DATASET SECTION =>
──────
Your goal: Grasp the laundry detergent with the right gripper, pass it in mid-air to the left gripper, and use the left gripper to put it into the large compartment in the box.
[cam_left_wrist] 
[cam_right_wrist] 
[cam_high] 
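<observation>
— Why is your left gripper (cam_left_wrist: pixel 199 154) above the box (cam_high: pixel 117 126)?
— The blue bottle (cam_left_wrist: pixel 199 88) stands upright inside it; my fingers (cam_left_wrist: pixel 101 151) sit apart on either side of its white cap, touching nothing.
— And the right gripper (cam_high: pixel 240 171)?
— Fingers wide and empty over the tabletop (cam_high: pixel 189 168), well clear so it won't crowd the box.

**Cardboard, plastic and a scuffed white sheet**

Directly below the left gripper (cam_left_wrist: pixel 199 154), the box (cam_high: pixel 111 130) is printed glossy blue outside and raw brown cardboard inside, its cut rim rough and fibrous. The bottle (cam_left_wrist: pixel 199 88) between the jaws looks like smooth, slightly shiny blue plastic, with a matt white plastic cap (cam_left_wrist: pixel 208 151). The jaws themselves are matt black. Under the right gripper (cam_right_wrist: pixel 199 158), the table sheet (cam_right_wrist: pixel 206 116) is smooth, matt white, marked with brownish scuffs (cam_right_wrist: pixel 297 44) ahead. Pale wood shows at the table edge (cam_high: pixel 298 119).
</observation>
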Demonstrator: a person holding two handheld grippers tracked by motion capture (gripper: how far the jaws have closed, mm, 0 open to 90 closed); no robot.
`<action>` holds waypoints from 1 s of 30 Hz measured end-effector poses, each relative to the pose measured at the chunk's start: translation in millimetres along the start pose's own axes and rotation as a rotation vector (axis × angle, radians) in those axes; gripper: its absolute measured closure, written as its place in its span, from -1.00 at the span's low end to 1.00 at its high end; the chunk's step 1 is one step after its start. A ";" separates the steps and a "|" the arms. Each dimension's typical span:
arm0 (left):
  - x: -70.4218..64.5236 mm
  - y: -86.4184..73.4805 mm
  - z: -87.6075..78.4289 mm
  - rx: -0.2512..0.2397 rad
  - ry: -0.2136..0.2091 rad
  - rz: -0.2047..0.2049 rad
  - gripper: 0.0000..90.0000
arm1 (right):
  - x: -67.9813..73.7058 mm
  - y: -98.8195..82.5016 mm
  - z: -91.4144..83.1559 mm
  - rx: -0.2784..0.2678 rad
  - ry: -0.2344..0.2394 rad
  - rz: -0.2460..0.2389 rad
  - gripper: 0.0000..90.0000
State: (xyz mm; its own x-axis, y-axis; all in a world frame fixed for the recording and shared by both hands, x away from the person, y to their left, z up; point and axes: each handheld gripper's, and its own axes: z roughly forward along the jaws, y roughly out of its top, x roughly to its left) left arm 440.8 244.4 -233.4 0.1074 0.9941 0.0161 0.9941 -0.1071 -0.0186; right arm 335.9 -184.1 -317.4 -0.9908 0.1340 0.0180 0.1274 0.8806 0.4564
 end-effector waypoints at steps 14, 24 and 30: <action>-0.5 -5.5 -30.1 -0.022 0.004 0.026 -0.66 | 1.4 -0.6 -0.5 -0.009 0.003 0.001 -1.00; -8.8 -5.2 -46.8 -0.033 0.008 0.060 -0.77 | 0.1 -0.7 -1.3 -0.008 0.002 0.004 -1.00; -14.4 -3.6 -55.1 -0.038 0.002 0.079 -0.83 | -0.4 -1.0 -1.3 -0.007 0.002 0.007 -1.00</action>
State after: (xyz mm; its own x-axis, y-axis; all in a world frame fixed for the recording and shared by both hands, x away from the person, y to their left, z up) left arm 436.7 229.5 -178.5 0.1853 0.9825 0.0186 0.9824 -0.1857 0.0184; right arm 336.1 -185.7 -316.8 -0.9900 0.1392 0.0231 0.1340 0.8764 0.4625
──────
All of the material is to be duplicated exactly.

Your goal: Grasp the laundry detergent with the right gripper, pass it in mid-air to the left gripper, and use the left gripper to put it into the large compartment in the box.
[cam_left_wrist] 
[cam_right_wrist] 
[cam_high] 
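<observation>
— Why is your left gripper (cam_left_wrist: pixel 199 154) above the box (cam_high: pixel 117 126)?
— The blue bottle (cam_left_wrist: pixel 199 88) stands upright inside it; my fingers (cam_left_wrist: pixel 101 151) sit apart on either side of its white cap, touching nothing.
— And the right gripper (cam_high: pixel 240 171)?
— Fingers wide and empty over the tabletop (cam_high: pixel 189 168), well clear so it won't crowd the box.

**Cardboard, plastic and a scuffed white sheet**

Directly below the left gripper (cam_left_wrist: pixel 199 154), the box (cam_high: pixel 111 130) is printed glossy blue outside and raw brown cardboard inside, its cut rim rough and fibrous. The bottle (cam_left_wrist: pixel 199 88) between the jaws looks like smooth, slightly shiny blue plastic, with a matt white plastic cap (cam_left_wrist: pixel 208 151). The jaws themselves are matt black. Under the right gripper (cam_right_wrist: pixel 199 158), the table sheet (cam_right_wrist: pixel 206 116) is smooth, matt white, marked with brownish scuffs (cam_right_wrist: pixel 297 44) ahead. Pale wood shows at the table edge (cam_high: pixel 298 119).
</observation>
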Demonstrator: a person holding two handheld grippers tracked by motion capture (gripper: how far the jaws have closed, mm, 0 open to 90 closed); no robot.
`<action>` holds waypoints from 1 s of 30 Hz measured end-effector poses, each relative to the pose measured at the chunk's start: translation in millimetres along the start pose's own axes and rotation as a rotation vector (axis × angle, radians) in those axes; gripper: its absolute measured closure, written as its place in its span, from -1.00 at the span's low end to 1.00 at its high end; the chunk's step 1 is one step after its start. A ";" separates the steps and a "|" the arms. Each dimension's typical span:
arm0 (left):
  - x: -70.4218..64.5236 mm
  - y: -86.4184..73.4805 mm
  - z: -87.6075..78.4289 mm
  - rx: -0.2512..0.2397 rad
  - ry: -0.2136..0.2091 rad
  - rz: -0.2047..0.2049 rad
  - gripper: 0.0000..90.0000
arm1 (right):
  - x: -67.9813..73.7058 mm
  - y: -98.8195..82.5016 mm
  - z: -91.4144..83.1559 mm
  - rx: -0.2784..0.2678 rad
  - ry: -0.2344..0.2394 rad
  - rz: -0.2460..0.2389 rad
  - gripper: 0.0000..90.0000
State: (xyz mm; its own x-axis, y-axis; all in a world frame fixed for the recording and shared by both hands, x away from the person, y to their left, z up; point and axes: each handheld gripper's, and its own axes: z roughly forward along the jaws, y roughly out of its top, x roughly to its left) left arm 440.8 244.4 -233.4 0.1074 0.9941 0.0161 0.9941 -0.1071 -0.0186; right arm 335.9 -184.1 -317.4 -0.9908 0.1340 0.0180 0.1274 0.8806 0.4564
 end-effector waypoints at steps 14, 24 and 30: <action>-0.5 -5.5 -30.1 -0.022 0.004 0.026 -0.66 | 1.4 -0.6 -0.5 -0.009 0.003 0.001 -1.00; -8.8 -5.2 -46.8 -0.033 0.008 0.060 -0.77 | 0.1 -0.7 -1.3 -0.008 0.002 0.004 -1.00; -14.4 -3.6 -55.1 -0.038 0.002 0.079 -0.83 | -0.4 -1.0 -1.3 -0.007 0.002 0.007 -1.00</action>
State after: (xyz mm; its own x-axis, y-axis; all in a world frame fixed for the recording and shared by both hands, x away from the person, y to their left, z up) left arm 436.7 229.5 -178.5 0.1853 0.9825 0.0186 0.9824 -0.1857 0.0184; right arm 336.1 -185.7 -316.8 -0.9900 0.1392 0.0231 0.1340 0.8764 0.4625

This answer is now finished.